Talk to Your Employer
Time and quality of life become extremely valuable commodities when we move into the caretaking world. Talk to your employer about flex schedules, working remotely or covered time off for caretaking responsibilities.
Prioritize and Organize Your “To-Do” List
There are so many things to take care when caring for someone else; finances, doctor’s appointments, daily food/medication schedules, bathing, grocery shopping and taking care of you. Make a schedule of daily activities and schedules, identify the tasks on each day, and then begin to prioritize those things that you, alone, can do and those other things that others can do in this caretaking world.

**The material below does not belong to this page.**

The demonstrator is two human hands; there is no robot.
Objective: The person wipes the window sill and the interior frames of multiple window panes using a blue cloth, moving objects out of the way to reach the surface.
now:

Take some time for yourself. In your daily schedule identify at least one thing you can do for yourself; things like listening to music when your family member is sleeping, doing some yoga stretches on the floor or even scheduling a regular weekly afternoon by someone else covering for you where you can just be with yourself. My sister has to remind my mother when she is feeling guilty for “extra work” my sister is doing, that pulling weeds and pruning roses is her therapy.
Be Present During the Day
Caretaking is stressful, period. Sometimes we begin to feel the stress as “normal” and forget to be present in what is good around us. Staying with my mother for the first time over a weekend I initially found myself anxious about not hearing her if she called, or getting confused with her medication; tenseness in the home I grew up in did not feel right. Then, as I was watering her roses and my father’s 50 year old avocado tree I let myself be transported to the warmth and joy of this home, and reflected on the love and care we all felt, and that we still do. Such a nice alternative to stress and tension, making me much more present with my mother in a loving and gentle way.
Lean on Support
As a helping professional I often suggest to my clients that when faced with a life crisis, finding those support systems is critical at the beginning. Those systems can be a therapist, a group for family members/caretakers, best friends, or relatives that offer the type of listening, support and comfort you need. You can’t do it alone, so why try? Without this support it can be a long, lonely and sorrowful road; with support you aren’t alone and you are “brought into the here and now” by others who love you.
So whether you are sandwich generation, mega-sandwich generation, or simply someone who now has the honor to walk with someone on their life journey, it is important to take care of yourself. You are worth it, and your charge deserves someone who is present and compassionate. And, if all else fails, just step outside into the sunshine and just breathe. Just breathe. And maybe pull a few weeds.